- **Task to carry out**: Leaving the pictures aside, reproduce the data in full and word for word.

- **Collected data**:
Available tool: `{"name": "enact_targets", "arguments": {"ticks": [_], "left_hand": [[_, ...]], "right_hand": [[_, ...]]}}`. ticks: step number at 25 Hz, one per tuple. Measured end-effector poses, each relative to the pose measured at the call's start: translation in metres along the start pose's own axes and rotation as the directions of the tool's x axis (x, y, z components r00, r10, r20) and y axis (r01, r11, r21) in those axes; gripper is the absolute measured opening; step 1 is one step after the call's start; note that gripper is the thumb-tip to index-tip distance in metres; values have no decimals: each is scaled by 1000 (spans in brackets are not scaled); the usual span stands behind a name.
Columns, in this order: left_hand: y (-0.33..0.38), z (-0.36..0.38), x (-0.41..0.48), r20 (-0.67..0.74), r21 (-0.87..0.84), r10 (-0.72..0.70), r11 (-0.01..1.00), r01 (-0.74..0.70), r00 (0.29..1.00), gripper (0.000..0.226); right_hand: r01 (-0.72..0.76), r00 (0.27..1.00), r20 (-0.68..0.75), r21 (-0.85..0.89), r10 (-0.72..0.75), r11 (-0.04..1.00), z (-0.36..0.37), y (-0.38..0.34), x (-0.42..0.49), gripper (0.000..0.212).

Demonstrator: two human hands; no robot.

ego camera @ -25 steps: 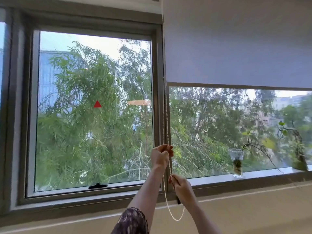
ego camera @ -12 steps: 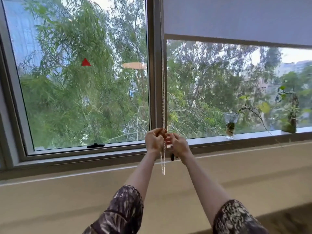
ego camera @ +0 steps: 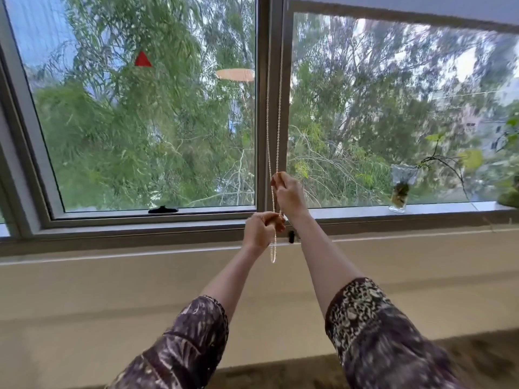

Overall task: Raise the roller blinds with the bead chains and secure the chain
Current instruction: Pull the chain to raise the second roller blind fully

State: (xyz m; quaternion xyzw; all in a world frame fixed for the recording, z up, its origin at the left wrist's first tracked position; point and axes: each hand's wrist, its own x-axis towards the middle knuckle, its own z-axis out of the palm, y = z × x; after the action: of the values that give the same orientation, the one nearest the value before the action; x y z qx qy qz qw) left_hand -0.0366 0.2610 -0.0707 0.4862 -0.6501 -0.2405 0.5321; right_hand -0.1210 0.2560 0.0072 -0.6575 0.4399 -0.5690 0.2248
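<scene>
Hanging beside the central window frame (ego camera: 264, 108), the bead chain (ego camera: 273, 136) is pinched in both hands: right hand (ego camera: 288, 195) closed on it higher, left hand (ego camera: 259, 231) closed lower, its loop dangling below. The roller blind (ego camera: 421, 7) sits near the top, seemingly mostly raised; securing the chain looks undone, perhaps on the small black fitting (ego camera: 291, 237).

Soft daylight enters through the window (ego camera: 140, 122); the wall (ego camera: 112, 290) beneath is evenly lit, motion blur smears the sleeves (ego camera: 379, 332), frame lines bow at the edges
</scene>
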Motion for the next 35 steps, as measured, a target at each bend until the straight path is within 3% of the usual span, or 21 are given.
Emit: {"name": "enact_targets", "arguments": {"ticks": [5,9,12,18,24,29,35], "left_hand": [[-24,-10,7,175,-163,-63,982,92,983,25],[-37,-7,26,8,-394,-160,907,150,987,25],[-44,4,47,-23,-486,-163,864,131,986,25],[-55,24,109,-89,-542,-129,838,61,988,22],[-89,19,170,-110,-403,-24,915,-22,994,11],[-145,20,190,-155,-271,-12,962,-30,988,15],[-208,20,213,-181,-102,-27,995,9,983,14]], "right_hand": [[-1,1000,9,-47,2,999,6,46,-6,28],[-65,997,28,-41,66,997,19,94,-11,27],[-76,996,32,-62,78,995,34,126,-8,28],[-112,993,38,3,112,994,72,175,15,34],[-153,985,72,-87,159,984,96,230,51,29],[-201,960,147,-238,240,950,117,258,71,21],[-86,989,-126,-57,78,995,131,243,122,20]]}}
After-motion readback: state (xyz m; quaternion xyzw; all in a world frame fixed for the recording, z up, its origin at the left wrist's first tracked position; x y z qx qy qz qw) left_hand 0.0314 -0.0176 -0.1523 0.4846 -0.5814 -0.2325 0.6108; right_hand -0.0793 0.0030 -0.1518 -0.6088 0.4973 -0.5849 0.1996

- **Solution to this exercise**:
Available tool: `{"name": "enact_targets", "arguments": {"ticks": [_], "left_hand": [[_, ...]], "right_hand": [[_, ...]]}}`. ticks: step number at 25 Hz, one per tuple. Measured end-effector poses, each relative to the pose measured at the call's start: translation in metres along the start pose's own axes and rotation as the directions of the tool's x axis (x, y, z components r00, r10, r20) and y axis (r01, r11, r21) in those axes; gripper is the absolute measured opening; step 1 is one step after the call's start; note that gripper is the thumb-tip to index-tip distance in metres; values have no decimals: each is scaled by 1000 (spans in brackets are not scaled); the usual span stands behind a name.
Columns, in this order: left_hand: y (-0.33..0.38), z (-0.36..0.38), x (-0.41..0.48), r20 (-0.67..0.74), r21 (-0.87..0.84), r10 (-0.72..0.70), r11 (-0.01..1.00), r01 (-0.74..0.70), r00 (0.29..1.00), gripper (0.000..0.226); right_hand: r01 (-0.72..0.76), r00 (0.27..1.00), r20 (-0.68..0.75), r21 (-0.85..0.89), r10 (-0.72..0.75), r11 (-0.04..1.00), z (-0.36..0.37), y (-0.38..0.34), x (-0.42..0.49), gripper (0.000..0.212).

Demonstrator: two human hands; no robot.

ego camera @ -25 steps: 
ego camera @ -12 steps: 
ego camera @ +0 steps: 

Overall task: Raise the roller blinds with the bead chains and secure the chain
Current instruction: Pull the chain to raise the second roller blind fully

State: (xyz m; quaternion xyzw; all in a world frame fixed for the recording, z up, its origin at the left wrist's first tracked position; point and axes: each hand's wrist, its own x-axis towards the middle knuckle, its own z-axis out of the palm, y = z × x; after the action: of the values that give the same orientation, the one nearest the value before the action; x y z qx qy qz qw) left_hand -0.0366 0.2610 -0.0707 0.4862 -0.6501 -0.2405 0.5321; right_hand -0.1210 0.2560 0.0072 -0.6575 0.4399 -0.5690 0.2248
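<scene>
Hanging beside the central window frame (ego camera: 264, 108), the bead chain (ego camera: 273, 136) is pinched in both hands: right hand (ego camera: 288, 195) closed on it higher, left hand (ego camera: 259, 231) closed lower, its loop dangling below. The roller blind (ego camera: 421, 7) sits near the top, seemingly mostly raised; securing the chain looks undone, perhaps on the small black fitting (ego camera: 291, 237).

Soft daylight enters through the window (ego camera: 140, 122); the wall (ego camera: 112, 290) beneath is evenly lit, motion blur smears the sleeves (ego camera: 379, 332), frame lines bow at the edges
</scene>
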Motion for the next 35 steps, as measured, a target at each bend until the straight path is within 3% of the usual span, or 21 are given.
Emit: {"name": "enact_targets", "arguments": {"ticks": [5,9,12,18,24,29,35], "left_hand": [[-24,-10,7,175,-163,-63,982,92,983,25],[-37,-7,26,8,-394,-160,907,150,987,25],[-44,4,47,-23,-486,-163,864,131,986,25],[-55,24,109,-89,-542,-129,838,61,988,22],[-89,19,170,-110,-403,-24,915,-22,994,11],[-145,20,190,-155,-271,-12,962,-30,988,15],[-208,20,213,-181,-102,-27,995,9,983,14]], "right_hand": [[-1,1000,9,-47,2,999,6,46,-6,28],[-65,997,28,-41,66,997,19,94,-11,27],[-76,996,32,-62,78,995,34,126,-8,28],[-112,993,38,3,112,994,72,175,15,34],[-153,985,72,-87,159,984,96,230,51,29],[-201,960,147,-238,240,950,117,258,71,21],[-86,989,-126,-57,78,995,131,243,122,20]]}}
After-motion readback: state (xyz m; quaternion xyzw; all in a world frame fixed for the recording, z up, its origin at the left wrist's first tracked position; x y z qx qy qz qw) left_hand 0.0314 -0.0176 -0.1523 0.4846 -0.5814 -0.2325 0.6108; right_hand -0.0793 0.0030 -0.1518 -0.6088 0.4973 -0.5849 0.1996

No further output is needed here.